Il tutto si basa su un paradosso, visto che Nick Carraway, che ha appena dichiarato la propria resistenza ad esprimere dei giudizi sui propri simili, si legittima da se stesso: è un simpatico giovane su cui si può fare affidamento per un giudizio spassionato. Come dire: «Questa, però, ve la dovevo proprio raccontare.»

Le opportunità a cui si accenna nell'incipit, sono sintetizzate nel testo poche righe più sotto come «a sense of the foundamental decencies» ovvero, «una padronanza delle fondamentali regole del vivere civile». Questa storia, dunque ruota tutta intorno alle buone maniere o, piuttosto, alla mancanza di esse, lacuna che, in questo romanzo, sembra abbastanza equamente distribuita lungo tutta la scala sociale.

È Nick, quindi, l'uomo riluttante e quindi ritenuto “affidabile” nei suoi giudizi, che, più che presentarci, accenna a Gatsby e lo definisce «un uomo che, pur rappresentando tutto quello che ritengo degno di sincero disprezzo», merita comunque delle attenuanti in virtù di una personalità straordinaria.

Trasferitosi dal natio Middle-West nella rarefatta aria di West Egg (nella realtà, Great Neck, una località molto esclusiva sull'isola di Long Island), Nick prende in affitto una casetta confinante con la residenza di un uomo che risponde al nome di Gatsby. Quindi si mette in cerca dei suoi conterranei e amici Buchanan: la cugina Daisy e Tom Buchanan, anch'essi trasferitisi a Long Island dal Mid-West. Li trova in compagnia di un'attraente amica e siccome il mondo è piccolo, ed è specialmente piccolo quello dei miliardari, qualcuno dei tre è, in una qualche maniera misteriosa, collegato, a Gatsby. Gradi di separazione? Vedremo.

Ecco che, nel giro di poche pagine, abbiamo fatto bene o male la conoscenza dei personaggi principali di una vicenda di cui non sappiamo nulla ma che già comincia a stuzzicarci.

Senza scendere in ulteriori dettagli e rivelazioni, sintetizzerò qui di seguito, per quei pochi che già non la conoscono, che si tratta di una storia di amore e morte.
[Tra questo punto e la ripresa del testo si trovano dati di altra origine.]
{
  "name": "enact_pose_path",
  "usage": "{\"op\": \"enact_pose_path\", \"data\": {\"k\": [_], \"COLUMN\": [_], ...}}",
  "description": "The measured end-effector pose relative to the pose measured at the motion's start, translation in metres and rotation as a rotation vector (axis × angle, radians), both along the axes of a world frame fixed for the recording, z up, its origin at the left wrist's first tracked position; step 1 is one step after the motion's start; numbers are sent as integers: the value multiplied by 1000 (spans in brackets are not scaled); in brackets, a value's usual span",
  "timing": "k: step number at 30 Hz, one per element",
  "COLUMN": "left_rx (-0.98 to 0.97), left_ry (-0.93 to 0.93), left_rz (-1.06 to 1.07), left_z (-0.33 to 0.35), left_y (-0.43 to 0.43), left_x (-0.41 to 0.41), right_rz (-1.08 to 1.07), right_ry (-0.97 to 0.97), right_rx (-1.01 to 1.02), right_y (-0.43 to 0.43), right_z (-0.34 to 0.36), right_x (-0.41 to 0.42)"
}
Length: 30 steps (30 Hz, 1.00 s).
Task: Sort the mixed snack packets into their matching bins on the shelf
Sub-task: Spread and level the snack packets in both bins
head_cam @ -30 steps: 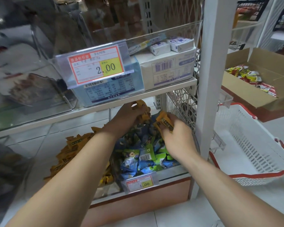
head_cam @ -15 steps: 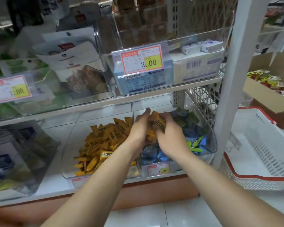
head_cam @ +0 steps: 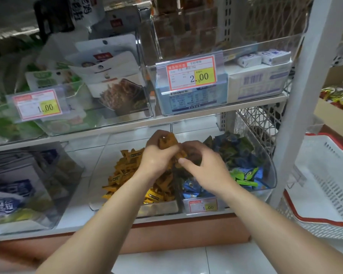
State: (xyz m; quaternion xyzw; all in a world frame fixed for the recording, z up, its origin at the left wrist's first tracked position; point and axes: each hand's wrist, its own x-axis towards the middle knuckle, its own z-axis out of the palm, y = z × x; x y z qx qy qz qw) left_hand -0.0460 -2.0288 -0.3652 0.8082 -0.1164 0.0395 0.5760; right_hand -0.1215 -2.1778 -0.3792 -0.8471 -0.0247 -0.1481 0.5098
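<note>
- Both hands have lifted out of the blue packets [head_cam: 238,155]. The left hand [head_cam: 156,158] grips a clutch of orange packets [head_cam: 167,141], and the right hand [head_cam: 203,166] pinches more against them.
- They now meet at the orange bin's [head_cam: 96,194] edge. The strays are gathered, I'd say, and the drop comes next.
- Behind, the blue bin [head_cam: 268,169] shows no orange that I can see.

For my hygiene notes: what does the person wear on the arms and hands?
The left hand and right hand are ungloved, with no ring, watch or bracelet visible. The left forearm and right forearm are bare to the frame edge; no sleeve appears.
</note>
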Motion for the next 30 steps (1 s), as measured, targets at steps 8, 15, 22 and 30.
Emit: {"op": "enact_pose_path", "data": {"k": [8, 15, 22, 30], "left_rx": [549, 1035, 1063, 1014], "left_ry": [-27, -22, -307, -58], "left_rz": [1, 5, -171, -113], "left_z": [-13, -18, -26, -52], "left_y": [63, 65, 60, 95], "left_x": [45, 74, 50, 90], "right_rz": [-73, -3, 61, 51], "right_ry": [115, 255, 347, 355], "right_rx": [-342, -696, -893, -890], "right_y": [-22, -23, -26, -26], "right_z": [-7, -13, -37, -45], "right_x": [2, 1, 7, 13]}}
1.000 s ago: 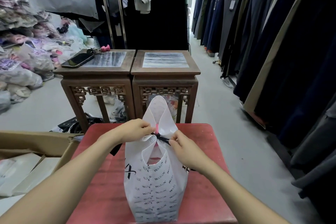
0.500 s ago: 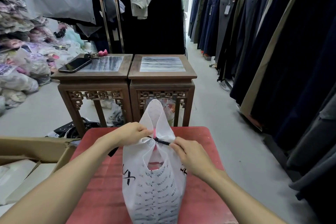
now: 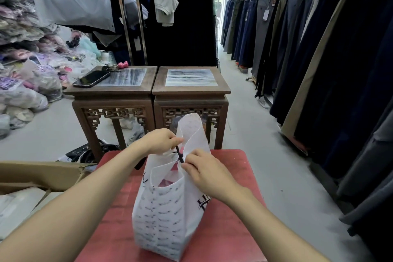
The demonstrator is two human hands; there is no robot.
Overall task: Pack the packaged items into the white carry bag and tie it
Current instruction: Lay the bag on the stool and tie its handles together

Quindi, in questo microcosmo alle porte di New York, da una parte ci sono i benestanti, che non hanno altro da fare che essere tali e cercare di divertirsi. Dall'altra ci sono i poveri, esseri indiscreti e zotici, che guardano a ogni minima confidenza da parte dei ricchi come a un'opportunità per ottenere dei vantaggi insperati quanto insignificanti. E poi c'è Gatsby, il vicino di casa.

La grandiosità di Gatsby sta nell'incrollabile fiducia in se stesso, nell'irriducibile ostinazione a voler credere che sia possibile ottenere sempre qualsiasi cosa, basta crederci. Anche cancellare cinque anni di vita per ripartire da un romantico idillio. Altri luoghi, altre circostanze, altre persone? Non importa.

Nell'«olocausto» finale, come in ogni sacrificio catartico, le vittime sono tutte innocenti. «Si può individuare nel sogno americano– scrive Harold Bloom – il mito caratteristico del XX secolo e Francis Scott Fitzgerald ha, allo stesso tempo, celebrato e satireggiato meglio di chiunque altro quel sogno divenuto incubo»

La citazione in apertura ci da il segno di quanto Fitzgerald si sentisse legittimato a giudicare i suoi simili. A leggere Il grande Gatsby, sembrerebbe che quello che lo scrittore rimproverava ai suoi concittadini fosse una diffusa mancanza di dignità, forse perché già allora si cominciava a sentire la mancanza di padri degni di questo nome. La dignità che, in senso romantico, non manca, nonostante le origini umili e l'educazione raccogliticcia, a Gatsby, vittima di un sogno in cui l'eroe è rimasto fatalmente intrappolato.